WORK REQUEST | When you reach the records below, repeat each one exactly as written.

MATERIALS PROVIDED |
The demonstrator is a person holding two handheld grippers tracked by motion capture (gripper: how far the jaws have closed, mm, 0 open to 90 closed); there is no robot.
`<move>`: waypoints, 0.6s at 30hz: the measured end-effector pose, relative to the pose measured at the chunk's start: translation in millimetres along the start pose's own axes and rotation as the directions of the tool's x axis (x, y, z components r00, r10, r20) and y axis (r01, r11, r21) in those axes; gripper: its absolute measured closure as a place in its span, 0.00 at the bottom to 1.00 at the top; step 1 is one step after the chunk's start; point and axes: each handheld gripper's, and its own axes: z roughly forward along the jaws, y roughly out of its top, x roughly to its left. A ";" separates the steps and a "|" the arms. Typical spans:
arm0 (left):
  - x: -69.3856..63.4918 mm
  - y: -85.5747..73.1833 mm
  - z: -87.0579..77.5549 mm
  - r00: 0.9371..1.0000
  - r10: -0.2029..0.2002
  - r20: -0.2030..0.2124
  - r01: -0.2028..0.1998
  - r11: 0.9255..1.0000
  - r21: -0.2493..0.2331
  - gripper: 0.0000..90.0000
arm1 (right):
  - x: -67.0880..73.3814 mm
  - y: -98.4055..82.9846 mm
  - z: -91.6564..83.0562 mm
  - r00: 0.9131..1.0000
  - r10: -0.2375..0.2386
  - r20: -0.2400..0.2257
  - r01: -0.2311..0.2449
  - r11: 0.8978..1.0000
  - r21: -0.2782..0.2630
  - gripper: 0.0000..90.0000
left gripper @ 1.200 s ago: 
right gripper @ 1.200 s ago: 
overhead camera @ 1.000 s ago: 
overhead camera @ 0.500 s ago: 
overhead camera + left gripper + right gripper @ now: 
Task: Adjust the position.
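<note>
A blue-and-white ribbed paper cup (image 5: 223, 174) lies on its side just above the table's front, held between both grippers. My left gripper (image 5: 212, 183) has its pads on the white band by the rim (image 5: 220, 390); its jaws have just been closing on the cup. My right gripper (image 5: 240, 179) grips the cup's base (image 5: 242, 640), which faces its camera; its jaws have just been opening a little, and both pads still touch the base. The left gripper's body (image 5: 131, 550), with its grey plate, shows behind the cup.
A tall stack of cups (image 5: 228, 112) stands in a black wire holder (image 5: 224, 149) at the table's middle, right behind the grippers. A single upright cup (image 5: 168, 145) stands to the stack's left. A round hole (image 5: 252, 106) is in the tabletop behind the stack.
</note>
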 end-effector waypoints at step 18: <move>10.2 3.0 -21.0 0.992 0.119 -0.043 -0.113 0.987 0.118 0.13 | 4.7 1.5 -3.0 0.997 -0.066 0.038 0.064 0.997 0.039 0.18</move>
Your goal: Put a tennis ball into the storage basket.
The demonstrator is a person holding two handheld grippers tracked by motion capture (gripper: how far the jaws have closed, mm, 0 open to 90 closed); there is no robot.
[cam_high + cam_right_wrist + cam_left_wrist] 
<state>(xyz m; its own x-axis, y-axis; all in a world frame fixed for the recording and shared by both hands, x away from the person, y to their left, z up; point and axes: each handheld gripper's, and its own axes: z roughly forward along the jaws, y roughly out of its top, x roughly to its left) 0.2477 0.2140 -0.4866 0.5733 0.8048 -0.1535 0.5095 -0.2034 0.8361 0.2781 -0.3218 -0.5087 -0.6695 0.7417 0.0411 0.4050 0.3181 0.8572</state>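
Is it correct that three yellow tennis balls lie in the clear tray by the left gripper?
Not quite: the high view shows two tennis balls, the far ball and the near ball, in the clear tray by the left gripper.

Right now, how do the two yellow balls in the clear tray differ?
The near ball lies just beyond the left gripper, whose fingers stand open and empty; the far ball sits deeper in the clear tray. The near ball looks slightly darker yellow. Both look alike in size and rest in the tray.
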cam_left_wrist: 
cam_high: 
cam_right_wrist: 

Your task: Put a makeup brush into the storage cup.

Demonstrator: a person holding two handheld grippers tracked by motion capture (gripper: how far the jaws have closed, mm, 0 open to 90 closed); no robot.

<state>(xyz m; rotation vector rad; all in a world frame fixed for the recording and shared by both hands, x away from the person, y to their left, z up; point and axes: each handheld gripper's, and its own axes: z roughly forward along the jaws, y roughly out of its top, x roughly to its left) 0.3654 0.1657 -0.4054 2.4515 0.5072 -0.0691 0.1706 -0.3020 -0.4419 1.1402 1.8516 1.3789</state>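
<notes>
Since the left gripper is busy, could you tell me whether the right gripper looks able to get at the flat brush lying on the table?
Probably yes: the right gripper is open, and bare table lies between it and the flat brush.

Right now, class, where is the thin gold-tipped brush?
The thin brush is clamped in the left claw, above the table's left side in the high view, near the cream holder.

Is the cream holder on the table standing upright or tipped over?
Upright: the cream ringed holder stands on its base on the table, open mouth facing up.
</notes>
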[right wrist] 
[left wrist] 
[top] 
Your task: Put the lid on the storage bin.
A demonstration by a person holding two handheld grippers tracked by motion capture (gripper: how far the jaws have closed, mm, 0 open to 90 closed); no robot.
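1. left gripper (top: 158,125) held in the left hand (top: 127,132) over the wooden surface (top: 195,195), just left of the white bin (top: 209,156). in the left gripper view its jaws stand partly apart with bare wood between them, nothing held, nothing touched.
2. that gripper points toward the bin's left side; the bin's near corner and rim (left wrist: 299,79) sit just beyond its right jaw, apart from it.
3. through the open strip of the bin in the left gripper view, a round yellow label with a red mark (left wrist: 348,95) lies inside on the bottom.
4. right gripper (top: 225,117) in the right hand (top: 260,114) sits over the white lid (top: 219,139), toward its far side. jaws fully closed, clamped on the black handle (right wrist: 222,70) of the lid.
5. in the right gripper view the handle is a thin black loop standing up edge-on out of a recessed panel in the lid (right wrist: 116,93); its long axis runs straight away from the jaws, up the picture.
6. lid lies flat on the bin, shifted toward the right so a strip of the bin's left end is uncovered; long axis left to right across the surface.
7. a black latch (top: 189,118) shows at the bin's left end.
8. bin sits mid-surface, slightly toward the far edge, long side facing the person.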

FINISHED TASK |
The demonstrator is a person holding two handheld grippers tracked by motion capture (gripper: how far the jaws have closed, mm, 0 open to 90 closed); there is no robot.
`<move>`: waypoints, 0.6s at 30hz: the measured end-effector pose, relative to the pose measured at the chunk's start: translation in millimetres along the start pose's own axes and rotation as the directions of the tool's x axis (x, y, z components r00, r10, r20) and y axis (r01, r11, r21) in those axes; gripper: its absolute measured closure as a place in its span, 0.00 at the bottom to 1.00 at the top; step 1 is one step after the chunk's start; point and axes: each handheld gripper's, and its own axes: z roughly forward along the jaws, y roughly out of its top, x roughly to its left. A ";" separates the steps and a "|" the arms. Typical spans:
arm0 (left):
  - x: -69.3856..63.4918 mm
  - y: -85.5747..73.1833 mm
  - z: -87.0579..77.5549 mm
  - r00: 0.9371..1.0000
  - r10: -0.2029..0.2002
  - r20: -0.2030..0.2124
  - r01: -0.2028..0.1998
  - r11: 0.9255..1.0000
  - r21: -0.2493..0.2331
  - gripper: 0.0000..90.0000
arm1 (right):
  - x: -67.0880..73.3814 mm
  - y: -98.4055..82.9846 mm
  - z: -91.6564..83.0562 mm
  - r00: 0.9131..1.0000
  - r10: -0.2375..0.2386
  - r20: -0.2400..0.2257
  - r01: -0.2311..0.2449
  - r11: 0.8978..1.0000
  - r21: -0.2782..0.2630
  - gripper: 0.0000..90.0000
left gripper @ 1.200 s ago: 
right gripper @ 1.200 s ago: 
overhead camera @ 1.000 s ago: 
overhead camera @ 0.500 s ago: 
overhead camera + left gripper + right gripper @ now: 
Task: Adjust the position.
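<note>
A blue-and-white ribbed paper cup (image 5: 223, 174) lies on its side just above the table's front, held between both grippers. My left gripper (image 5: 212, 183) has its pads on the white band by the rim (image 5: 220, 390); its jaws have just been closing on the cup. My right gripper (image 5: 240, 179) grips the cup's base (image 5: 242, 640), which faces its camera; its jaws have just been opening a little, and both pads still touch the base. The left gripper's body (image 5: 131, 550), with its grey plate, shows behind the cup.
A tall stack of cups (image 5: 228, 112) stands in a black wire holder (image 5: 224, 149) at the table's middle, right behind the grippers. A single upright cup (image 5: 168, 145) stands to the stack's left. A round hole (image 5: 252, 106) is in the tabletop behind the stack.
</note>
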 end-effector waypoints at step 18: <move>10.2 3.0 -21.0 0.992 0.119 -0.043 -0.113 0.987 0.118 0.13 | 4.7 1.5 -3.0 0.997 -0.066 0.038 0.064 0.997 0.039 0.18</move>
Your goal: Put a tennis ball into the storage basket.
The demonstrator is a person holding two handheld grippers tracked by motion capture (gripper: how far the jaws have closed, mm, 0 open to 90 closed); there is no robot.
[cam_high + cam_right_wrist + cam_left_wrist] 
<state>(xyz m; its own x-axis, y-axis; all in a world frame fixed for the recording and shared by both hands, x away from the person, y to their left, z up; point and axes: each handheld gripper's, and its own axes: z roughly forward along the jaws, y roughly out of its top, x roughly to its left) 0.2477 0.2140 -0.4866 0.5733 0.8048 -0.1535 0.5095 -0.2034 0.8361 0.2781 -0.3218 -0.5087 -0.6695 0.7417 0.0411 0.4050 0.3181 0.8572</state>
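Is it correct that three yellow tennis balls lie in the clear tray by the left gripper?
Not quite: the high view shows two tennis balls, the far ball and the near ball, in the clear tray by the left gripper.

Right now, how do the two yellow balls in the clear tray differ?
The near ball lies just beyond the left gripper, whose fingers stand open and empty; the far ball sits deeper in the clear tray. The near ball looks slightly darker yellow. Both look alike in size and rest in the tray.
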cam_left_wrist: 
cam_high: 
cam_right_wrist: 

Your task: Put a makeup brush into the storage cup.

Demonstrator: a person holding two handheld grippers tracked by motion capture (gripper: how far the jaws have closed, mm, 0 open to 90 closed); no robot.

<state>(xyz m; rotation vector rad; all in a world frame fixed for the recording and shared by both hands, x away from the person, y to their left, z up; point and axes: each handheld gripper's, and its own axes: z roughly forward along the jaws, y roughly out of its top, x roughly to its left) 0.3654 0.1657 -0.4054 2.4515 0.5072 -0.0691 0.1706 -0.3020 -0.4419 1.1402 1.8516 1.3789</state>
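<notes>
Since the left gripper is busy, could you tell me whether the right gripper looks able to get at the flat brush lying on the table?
Probably yes: the right gripper is open, and bare table lies between it and the flat brush.

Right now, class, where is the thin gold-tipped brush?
The thin brush is clamped in the left claw, above the table's left side in the high view, near the cream holder.

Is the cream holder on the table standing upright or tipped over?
Upright: the cream ringed holder stands on its base on the table, open mouth facing up.
</notes>
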[right wrist] 
[left wrist] 
[top] 
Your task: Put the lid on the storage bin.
A demonstration by a person holding two handheld grippers tracked by motion capture (gripper: how far the jaws have closed, mm, 0 open to 90 closed); no robot.
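1. left gripper (top: 158,125) held in the left hand (top: 127,132) over the wooden surface (top: 195,195), just left of the white bin (top: 209,156). in the left gripper view its jaws stand partly apart with bare wood between them, nothing held, nothing touched.
2. that gripper points toward the bin's left side; the bin's near corner and rim (left wrist: 299,79) sit just beyond its right jaw, apart from it.
3. through the open strip of the bin in the left gripper view, a round yellow label with a red mark (left wrist: 348,95) lies inside on the bottom.
4. right gripper (top: 225,117) in the right hand (top: 260,114) sits over the white lid (top: 219,139), toward its far side. jaws fully closed, clamped on the black handle (right wrist: 222,70) of the lid.
5. in the right gripper view the handle is a thin black loop standing up edge-on out of a recessed panel in the lid (right wrist: 116,93); its long axis runs straight away from the jaws, up the picture.
6. lid lies flat on the bin, shifted toward the right so a strip of the bin's left end is uncovered; long axis left to right across the surface.
7. a black latch (top: 189,118) shows at the bin's left end.
8. bin sits mid-surface, slightly toward the far edge, long side facing the person.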

The requested output has been fully supplied.